Stocks end mixed; Oracle miss drags down tech

December 22, 2011 • Business

In this Dec. 20, 2011 photo, Steven Marcus, right, works with fellow traders on the floor of the New York Stock Exchange. European stock markets extended gains Wednesday, Dec. 21, on a wave of pre-holiday optimism after the European Central Bank loaned a record amount to the continent’s banks in an effort to bolster Europe’s stressed financial system. (AP Photo/Richard Drew)

Technology stocks fell Wednesday, dragged down by a weak earnings report from the business software maker Oracle Corp.

Broad market indexes were flat.
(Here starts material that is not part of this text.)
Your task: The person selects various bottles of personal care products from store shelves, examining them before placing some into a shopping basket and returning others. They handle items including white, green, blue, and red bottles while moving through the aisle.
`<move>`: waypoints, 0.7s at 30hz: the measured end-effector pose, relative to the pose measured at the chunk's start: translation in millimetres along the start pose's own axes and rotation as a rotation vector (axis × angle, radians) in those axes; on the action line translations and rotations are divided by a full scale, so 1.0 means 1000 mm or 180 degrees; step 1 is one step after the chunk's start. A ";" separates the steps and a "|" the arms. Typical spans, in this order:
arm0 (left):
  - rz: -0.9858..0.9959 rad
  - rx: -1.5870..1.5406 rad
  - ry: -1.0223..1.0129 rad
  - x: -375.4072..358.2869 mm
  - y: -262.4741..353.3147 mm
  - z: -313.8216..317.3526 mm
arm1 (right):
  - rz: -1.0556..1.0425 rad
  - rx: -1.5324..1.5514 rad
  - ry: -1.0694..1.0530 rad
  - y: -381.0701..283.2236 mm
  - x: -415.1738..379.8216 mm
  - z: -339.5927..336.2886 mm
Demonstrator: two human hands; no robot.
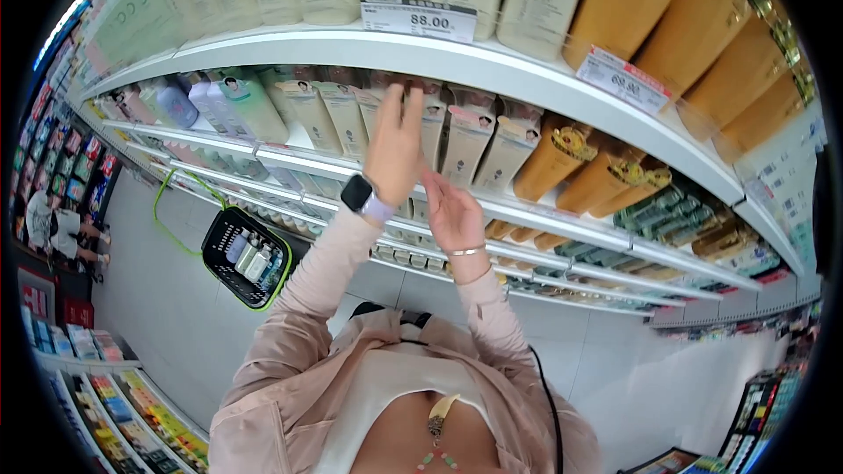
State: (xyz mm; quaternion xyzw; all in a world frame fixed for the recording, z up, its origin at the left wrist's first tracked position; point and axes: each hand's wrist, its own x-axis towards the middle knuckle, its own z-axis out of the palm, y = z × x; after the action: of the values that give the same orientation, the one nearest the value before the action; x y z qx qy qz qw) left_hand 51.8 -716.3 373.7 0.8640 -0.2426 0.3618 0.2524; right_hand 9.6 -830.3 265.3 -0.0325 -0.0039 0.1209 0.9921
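My left hand (395,145), with a dark smartwatch (356,194) at the wrist, reaches up to the second shelf with its fingers stretched out. Its fingertips overlap the tops of the cream cartons (347,118) standing in a row there. Below and to the right, my right hand (455,218) is at the shelf's front edge, palm turned up and fingers loosely extended, nothing held in it. A bracelet circles that wrist. Just right of both hands stand cream cartons with pink labels (468,145) and amber bottles (553,162).
The upper shelf (307,46) juts out above my hands, with price tags (420,19) and large cream and amber packs. On the floor at left stands a black shopping basket (233,268) with a green handle and bottles inside. Another person (61,233) is at the far left.
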 end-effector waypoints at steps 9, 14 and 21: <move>-0.0495 -0.1488 -0.1305 -0.136 0.027 0.005 | 0.0598 0.0018 0.0372 0.034 -0.055 -0.091; -0.0017 -0.1825 -0.1877 -0.220 0.002 -0.018 | 0.1472 -0.1345 0.0742 0.088 -0.099 -0.190; -0.0908 -0.1748 -0.2273 -0.321 -0.051 -0.084 | 0.2640 -0.1173 0.1735 0.193 -0.130 -0.215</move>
State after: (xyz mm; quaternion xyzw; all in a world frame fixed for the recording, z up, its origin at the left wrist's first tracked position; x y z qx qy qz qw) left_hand -158.5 -550.4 171.6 0.8604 -0.2798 -0.0738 0.4196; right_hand -159.2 -687.8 38.3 -0.2355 0.2462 0.4876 0.8038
The Dow Jones industrial average eked out a gain of 4 points after having been down 104 points at midday.

Technology stocks in the Standard & Poor’s 500 index fell 2 percent. Oracle plunged 12 percent after the business software company said it was struggling to [auth] close deals.
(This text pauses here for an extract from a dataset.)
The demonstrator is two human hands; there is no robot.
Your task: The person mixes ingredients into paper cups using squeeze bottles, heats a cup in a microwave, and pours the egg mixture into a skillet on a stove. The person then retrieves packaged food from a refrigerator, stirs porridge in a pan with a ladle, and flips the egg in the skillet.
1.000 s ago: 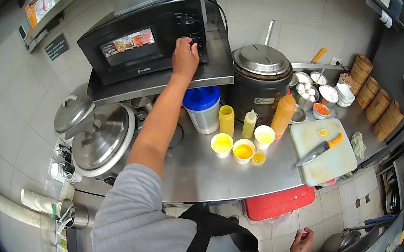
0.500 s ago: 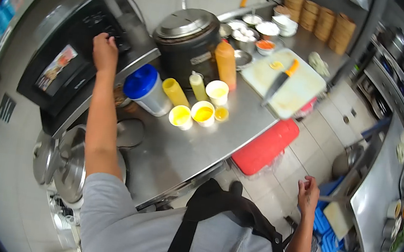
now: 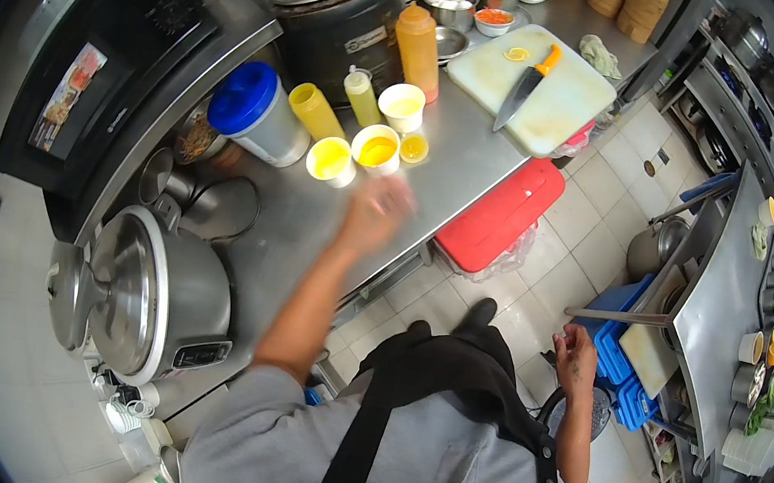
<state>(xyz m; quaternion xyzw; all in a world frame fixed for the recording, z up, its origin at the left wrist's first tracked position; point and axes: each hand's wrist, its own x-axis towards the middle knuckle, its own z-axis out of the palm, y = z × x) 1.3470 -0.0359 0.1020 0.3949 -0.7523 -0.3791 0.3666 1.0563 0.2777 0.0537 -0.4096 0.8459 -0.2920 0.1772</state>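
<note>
By the cups (image 3: 331, 162): our left hand (image 3: 379, 210) is blurred; can't tell finger gap or grip.
Right hand (image 3: 576, 358): loosely half-open, nothing held.
Spill: we could brush one over.

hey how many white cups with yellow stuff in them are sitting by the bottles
3. One white cup stands in front of the leftmost bottle, a second cup is right of it, just beyond the left hand, and the third cup is behind that. None seems hidden.
</note>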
The rare earnings miss by Oracle seemed to reinforce worries that businesses and the government may cut back on technology spending. Especially worrying was a weak 2 percent gain in new software licenses, a key sign of demand from other businesses. Oracle had predicted gains of as much as 16 percent.
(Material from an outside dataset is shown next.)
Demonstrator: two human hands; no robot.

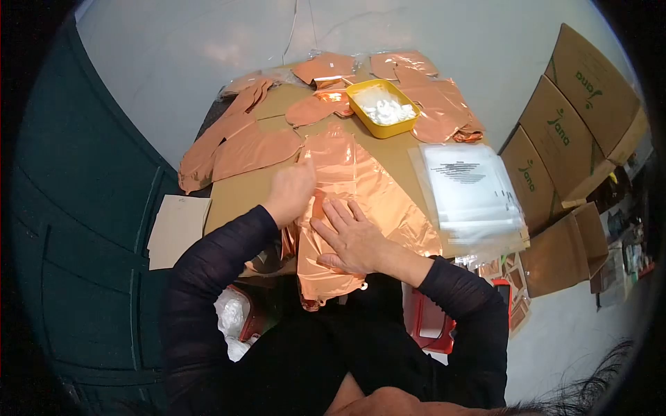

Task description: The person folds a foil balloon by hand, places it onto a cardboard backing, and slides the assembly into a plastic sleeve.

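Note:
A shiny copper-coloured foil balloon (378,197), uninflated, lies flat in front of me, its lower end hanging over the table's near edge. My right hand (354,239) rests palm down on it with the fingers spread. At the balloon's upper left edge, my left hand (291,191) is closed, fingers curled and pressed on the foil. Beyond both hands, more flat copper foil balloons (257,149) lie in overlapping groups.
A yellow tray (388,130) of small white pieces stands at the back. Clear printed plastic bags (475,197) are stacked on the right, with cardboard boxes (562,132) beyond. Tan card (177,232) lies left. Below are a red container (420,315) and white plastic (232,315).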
Those worries hurt other big technology companies. IBM Corp. was by far the biggest loser in the Dow, falling 3.1 percent to $181.47. A bright spot was the BlackBerry maker Research In Motion Ltd., which jumped 10 percent to $13.78 on rumors that it might be a takeover target.

Investors also had more to worry about from Europe. New data showed extensive lending from the European Central Bank to European banks. The initial reaction to the $639 billion in lending by the ECB was positive, but then worry set in that Europe’s banks needed so much help in the first place.

“Long-term, people were a little bit concerned that banks needed more money than we thought they did,” said Joe Bell, a senior equity analyst with Schaeffer’s Investment Research.

The Dow edged up 4.16 points, less than 0.1 percent, to close at 12,107.74. On Tuesday the Dow jumped 337 — its biggest gain this month — on a strong bond sale in Spain and a surge in new home construction in the U.S.

The Standard & Poor’s 500 rose 2.42 points, or 0.2 percent, to 1,243.72. Outside of the 2 percent decline for technology companies, prices rose or were flat in the rest of the S&P 500’s 10 sectors.

The Nasdaq composite fell 25.76 points, or 1 percent, to 2,577.97.

Consumer staples rose with help from a 1.7 percent increase by Coca-Cola Co. and a gain of 1.2 percent at Kraft.

Nike Inc. rose 2.9 percent after reporting strong demand and higher prices for its shoes and clothing.

Volume was much lower than usual at 3.5 billion shares, which can make prices more volatile.

Many investors are on the sidelines because they’re worried that a recession in Europe would hurt U.S. companies, said Bernie Kavanagh, vice president for portfolio management at Stifel Nicolaus.

“Any hint of positive data, we think you have the potential for a pretty nice rally,” either before the end of this year or early in 2012, Kavanagh said.